Wedding has used Canadian trucking companies to move his goods…
If you follow the news of the busts, and we do at the Toronto Sun, you’ve likely seen the regular notices of truckers getting busted trying to smuggle cocaine. That’s what we see, that’s what we find at the border.
There is a lot more that gets through.
One of the best in the business on stories like this is Sam Cooper at The Bureau. Sam has been writing about Wedding’s network for some time including his use of Indo-Canadian trucking companies.
Investigators say massive shipments from Wedding’s network continue to flood into Canada through Indo-Canadian commercial trucking firms, while fentanyl precursors flow south from Vancouver on the same trucking platforms.
“You see it at the Rainbow Bridge and the Port Huron–Sarnia crossing — though it’s not in the news much,” an American investigator said. “But then you hear: 680 kilos of coke seized one week, 300 kilos the next. And that’s just Ontario — there’s just as much going into Alberta and B.C., and even through the Akwesasne lands into Quebec.”
Give the whole piece a read if you want to know more including how Cooper documents that the FBI and other American agencies have been frustrated by a lack of cooperation from the RCMP and other Canadian agencies on this file.
Canada’s history as a drug smuggling route…
I’ll say one last word on this that links it back to the beginning of this topic about Canada being a narco state.
Canadians recoiled in horror when Donald Trump said fentanyl was coming across the border into the United States. This despite the superlab and other busts that were well documented before Trump’s comments.
The truth is, Canada has long been a conduit for drugs being smuggled into the United States, and yes, I know it goes both ways. Several years ago there was a great book by Lee Lamothe and Adrian Humphreys called The Sixth Family.
It documented the rise of the Rizutto crime family in Montreal to become so powerful that they were one of the main drug suppliers for the famous Five Families of the Mafia in New York. Often, those drugs came through Canada and filtered down in the United States.

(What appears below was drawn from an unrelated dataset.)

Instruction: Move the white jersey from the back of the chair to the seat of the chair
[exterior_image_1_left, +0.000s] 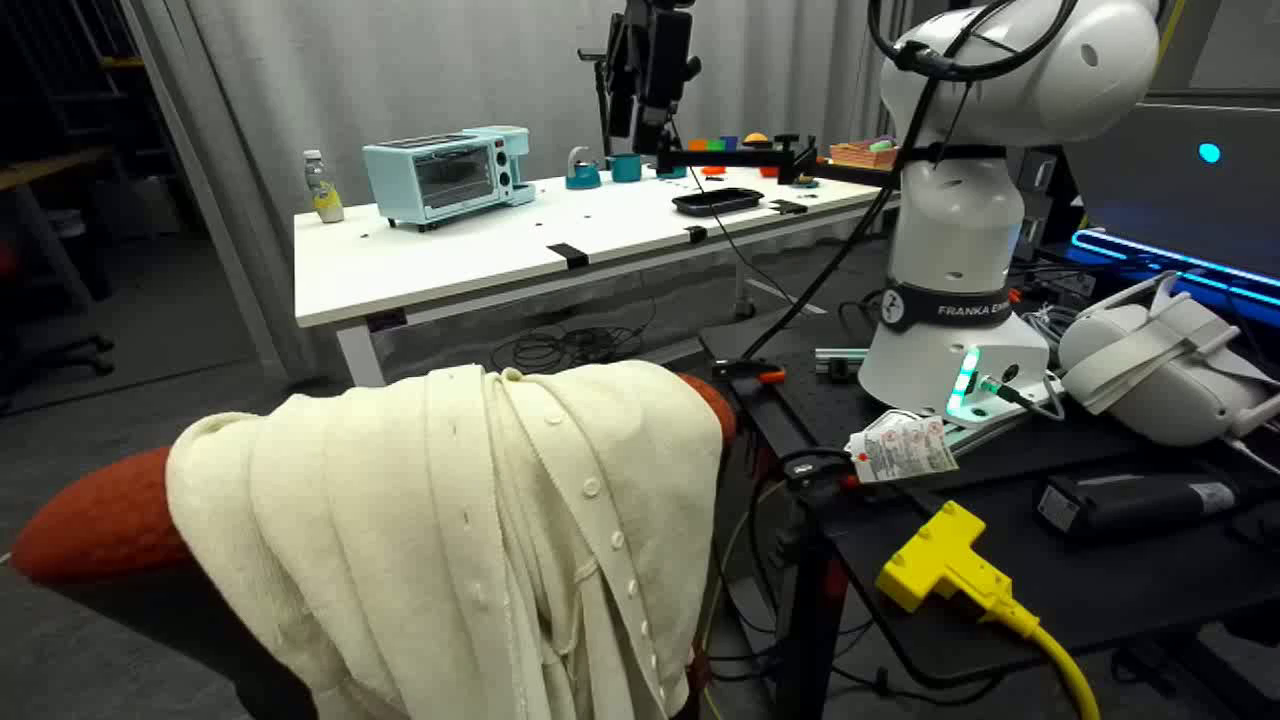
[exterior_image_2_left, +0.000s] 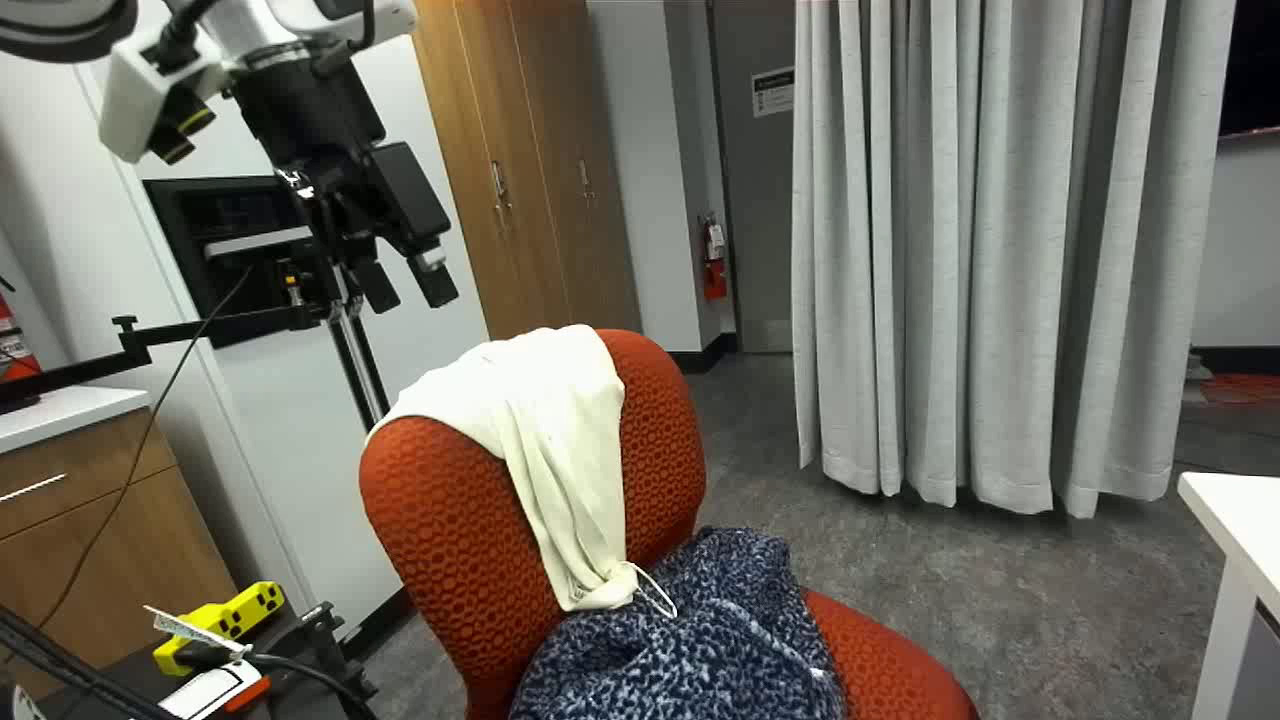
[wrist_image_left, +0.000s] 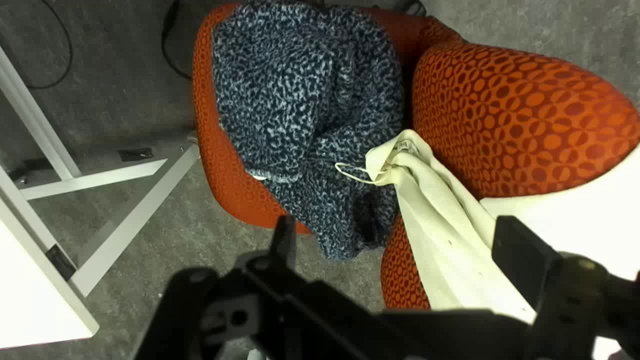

If you want a good insight into the Canadian mafia, or a slice of it, this is the book for you.




We have a long history of smuggling “drugs” into the US. The family of the Liberal Party of Canada's chief revenue officer literally made its fortune smuggling into the US. To think that isn’t continuing today is so cute!
Really enjoy your objectivity, Brian. Please keep up the great work! Canada needs reporters like you more than ever.